27.01.2018
Welt-Lepra-Tag

Bei der jungen Brasilianerin Evelyne Leandro in Berlin bricht 2012 Lepra aus, und lange erkennt kein Arzt die schwere Krankheit. Im Interview erzählt sie von ihrem Weg zur richtigen Diagnose - und wie es weiterging.
Evelyne Leandro
Im September 2011 erkrankte die junge Brasilianerin Evelyne Leandro an Lepra. Es dauerte Monate, bis die Ärzte in Deutschland die richtige Diagnose stellen konnten.

Lepra gibt es nur in Indien und einigen anderen Entwicklungs- und Schwellenländern - so die weit verbreitete Meinung. Tatsächlich stimmt das in mehr als 99 Prozent aller Fälle auch. Es gibt jedoch immer wieder auch Lepra-Fälle in Industriestaaten. Denn die Inkubationszeit liegt bei bis zu 20, manche Mediziner sagen sogar bei 30 Jahren. So war es wohl auch bei Evelyne Leandro. Die junge Frau aus Brasilien zieht mit ihrem deutschen Mann nach Berlin - zwei Jahre später entdeckt sie komische Flecken auf der Haut. Nach einem Ärztemarathon steht fest: Es ist Lepra. Rat und Unterstützung holt sich die junge Frau damals auch bei der Deutschen Lepra- und Tuberkulosehilfe (DAHW) in Würzburg. Ihre Erfahrungen und Erlebnisse hat sie in einem Buch festgehalten.

Frau Leandro, was haben Sie damals gedacht, als Sie plötzlich seltsame Flecken auf ihrer Haut entdeckt hatten?

Evelyne Leandro: Ich hatte am Anfang keinen Schimmer, was das war. Zuerst dachte ich, das kommt vielleicht vom Stress. Als es nach ein paar Tagen nicht besser wurde, bin ich zur Hautärztin gegangen. Sie hat Borreliose diagnostiziert, also musste ich Antibiotikum nehmen. Die Flecken waren dann auch teilweise weg. Nach ein paar Monaten waren die Flecken aber wieder zu sehen, diesmal auch entzündet.

Wie ging es dann weiter, sind Sie von Arzt zu Arzt gegangen, um zu erfahren, was Sie da haben?

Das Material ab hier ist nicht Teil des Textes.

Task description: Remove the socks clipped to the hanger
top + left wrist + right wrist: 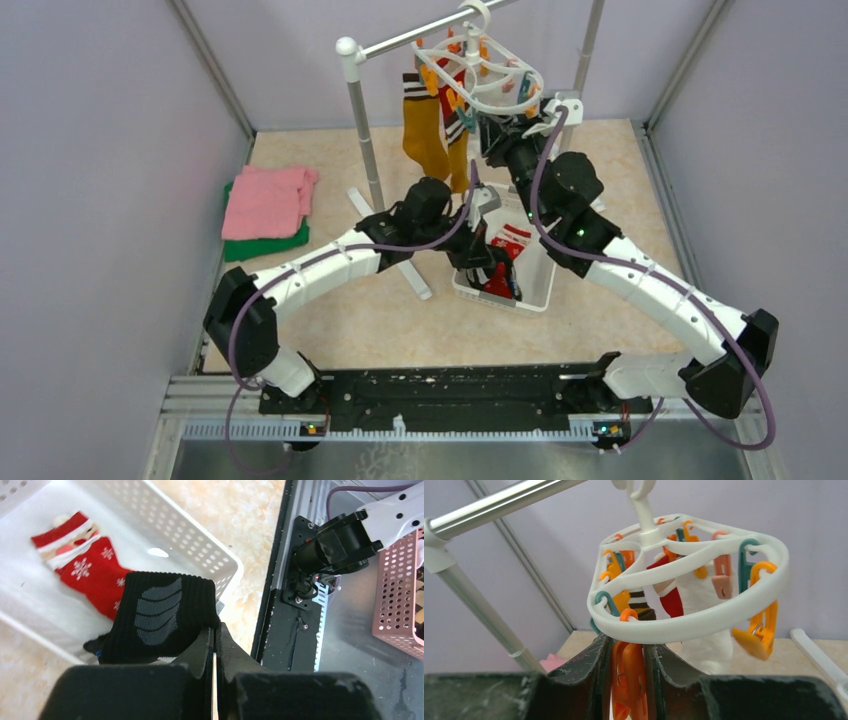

Leandro: Nein, zunächst einmal habe ich im Internet gesucht. Ich weiß, das sollte man bei unklaren Erkrankungen eigentlich nicht machen, aber ich wollte unbedingt herausfinden, was ich hatte - allerdings auch ohne Erfolg. Ich war verzweifelt, denn ich hatte damals schon Schmerzen an den entzündeten Hautstellen. Die selbe Ärztin hat mich wegen einer angeblich allergischen Reaktion auf das Antibiotikum behandelt und mich an eine Klinik überwiesen, wo ich bis zur Lepra-Diagnose geblieben bin.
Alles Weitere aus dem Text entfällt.